Il n'est pas rare que le rayon « Spiritualité » des librairies soit principalement dédié à des spiritualités appartenant aux traditions extra-chrétiennes (bouddhisme tibétain, zen, yoga) voire à des ouvrages de développement personnel. Pourtant l'idée de l'individu animé par un souffle, et désirant connaître et s'unir à la source de toutes vies qu'il nomme « Dieu » se trouve également dans la religion qui fut jadis hégémonique en Occident. Le christianisme, s'il a élaboré au cours de son histoire des doctrines des plus subtiles sur la nature du Christ ou la grâce (sommes-nous libres de choisir de nous sauver ?), a produit en parallèle des textes à l'usage des fidèles, moins théoriques que pratiques, dont le but est d'enseigner la voie pour accéder au divin. Et ce, dès le Moyen-Âge, où foisonnent prières, méditations et confessions.

Sont ici réunis en « Pléiade » des auteurs (de la fin du XIe au XVe siècle) diversement célèbres, voire carrément oubliés : Anselme de Cantorbéry, Bernard de Clairvaux, Thomas a Kempis, le Pseudo-Augustin ou Jean Mombaer. C'est que ce qui nous a été transmis à partir du début de l'imprimerie le fut au prisme du goût « commercial » des libraires des Temps modernes.

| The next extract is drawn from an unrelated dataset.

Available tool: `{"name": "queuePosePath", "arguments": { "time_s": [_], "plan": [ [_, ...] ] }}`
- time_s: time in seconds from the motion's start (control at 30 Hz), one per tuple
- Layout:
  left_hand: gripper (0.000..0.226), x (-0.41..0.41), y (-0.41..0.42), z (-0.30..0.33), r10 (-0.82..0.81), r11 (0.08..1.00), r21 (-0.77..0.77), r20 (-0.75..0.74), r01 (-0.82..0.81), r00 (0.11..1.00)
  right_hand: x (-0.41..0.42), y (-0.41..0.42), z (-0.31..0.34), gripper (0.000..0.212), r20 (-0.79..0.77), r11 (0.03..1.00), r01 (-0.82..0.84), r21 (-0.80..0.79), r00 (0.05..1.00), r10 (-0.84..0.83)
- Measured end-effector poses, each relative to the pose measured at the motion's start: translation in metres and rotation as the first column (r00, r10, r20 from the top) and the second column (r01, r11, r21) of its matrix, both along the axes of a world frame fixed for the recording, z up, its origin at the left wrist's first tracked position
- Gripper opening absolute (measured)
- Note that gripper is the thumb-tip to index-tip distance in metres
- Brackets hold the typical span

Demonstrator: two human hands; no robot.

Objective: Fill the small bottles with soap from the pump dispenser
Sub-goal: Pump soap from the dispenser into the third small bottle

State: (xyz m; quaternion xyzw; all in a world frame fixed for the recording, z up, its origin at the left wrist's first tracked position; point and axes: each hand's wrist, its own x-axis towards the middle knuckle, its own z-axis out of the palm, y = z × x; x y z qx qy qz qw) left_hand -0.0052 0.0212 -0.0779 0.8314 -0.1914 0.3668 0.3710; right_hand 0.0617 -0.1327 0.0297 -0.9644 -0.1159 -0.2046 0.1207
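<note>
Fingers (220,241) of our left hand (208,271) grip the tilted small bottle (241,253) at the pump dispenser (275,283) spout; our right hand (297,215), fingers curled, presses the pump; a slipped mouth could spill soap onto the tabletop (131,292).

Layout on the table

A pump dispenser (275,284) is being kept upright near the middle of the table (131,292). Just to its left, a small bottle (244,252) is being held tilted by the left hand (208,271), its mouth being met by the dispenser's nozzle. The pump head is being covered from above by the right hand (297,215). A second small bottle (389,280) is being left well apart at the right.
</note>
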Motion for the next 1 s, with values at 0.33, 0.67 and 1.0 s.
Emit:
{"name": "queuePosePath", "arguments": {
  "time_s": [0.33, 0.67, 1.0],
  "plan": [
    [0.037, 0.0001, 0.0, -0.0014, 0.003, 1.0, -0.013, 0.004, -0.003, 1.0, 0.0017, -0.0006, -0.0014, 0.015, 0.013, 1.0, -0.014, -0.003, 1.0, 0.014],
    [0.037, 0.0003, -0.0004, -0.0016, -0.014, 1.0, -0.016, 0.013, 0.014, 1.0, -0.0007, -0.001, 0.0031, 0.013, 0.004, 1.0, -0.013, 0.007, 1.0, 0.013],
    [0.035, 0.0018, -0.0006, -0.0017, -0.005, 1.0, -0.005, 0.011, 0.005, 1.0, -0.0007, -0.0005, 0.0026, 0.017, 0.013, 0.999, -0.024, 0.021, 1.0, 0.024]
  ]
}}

Pour le médiéviste Cédric Giraud, qui a choisi et traduit ces Écrits spirituels du Moyen-Âge, il s'agit de « retrouver les habitudes médiévales en reconstituant, par-delà certains effets de mode du passé, ce que fut un goût littéraire. » Thomas d'Aquin en bon philosophe scolastique garde un ton docte, d'autres usent d'images claires, qui frappent le pécheur : « Arbre digne de la hache et du feu, digne d'être coupé et brûlé, quels sont tes fruits ? » (Anselme) ; emploient la forme du dialogue (Hugues de Saint-Victor), ou du commentaire de la vie de Jésus (Bonaventure). Si on loue le Créateur avec les mots de l'amour courtois, on ne concède pas moins que la transcendance soit inconnaissable, c'est la théologie négative d'Henri Suso ou de Jean Gerson. Pour Thomas a Kempis, notre paix ne dépend pas de nos congénères : « Tu dois être mort à tous ces sentiments humains [...] Plus l'homme s'éloigne de toutes les consolations de la terre, plus il s'approche de Dieu. »

La lecture est spirituelle, et l'introspection devient prière. Car « à quoi sert d'avoir écrit, lu et compris tout cela, si tu ne fais pas de toi-même l'objet de ta lecture et de ta compréhension , » s'interroge le Pseudo-Bernard de Clairvaux. « Sois donc attentif à cette lecture intérieure afin de te lire, de t'examiner et de te connaître toi-même. »

Anselme de Cantorbéry, pseudo-Augustin, Bernard de Clairvaux et al.
Ecrits spirituels du Moyen Age
Gallimard, « Pléiade »
Tirage: 10 000 ex.
Prix: 63 €, prix de lancement jusqu’au 31.3.2020 : 58€ ; 1 264 p.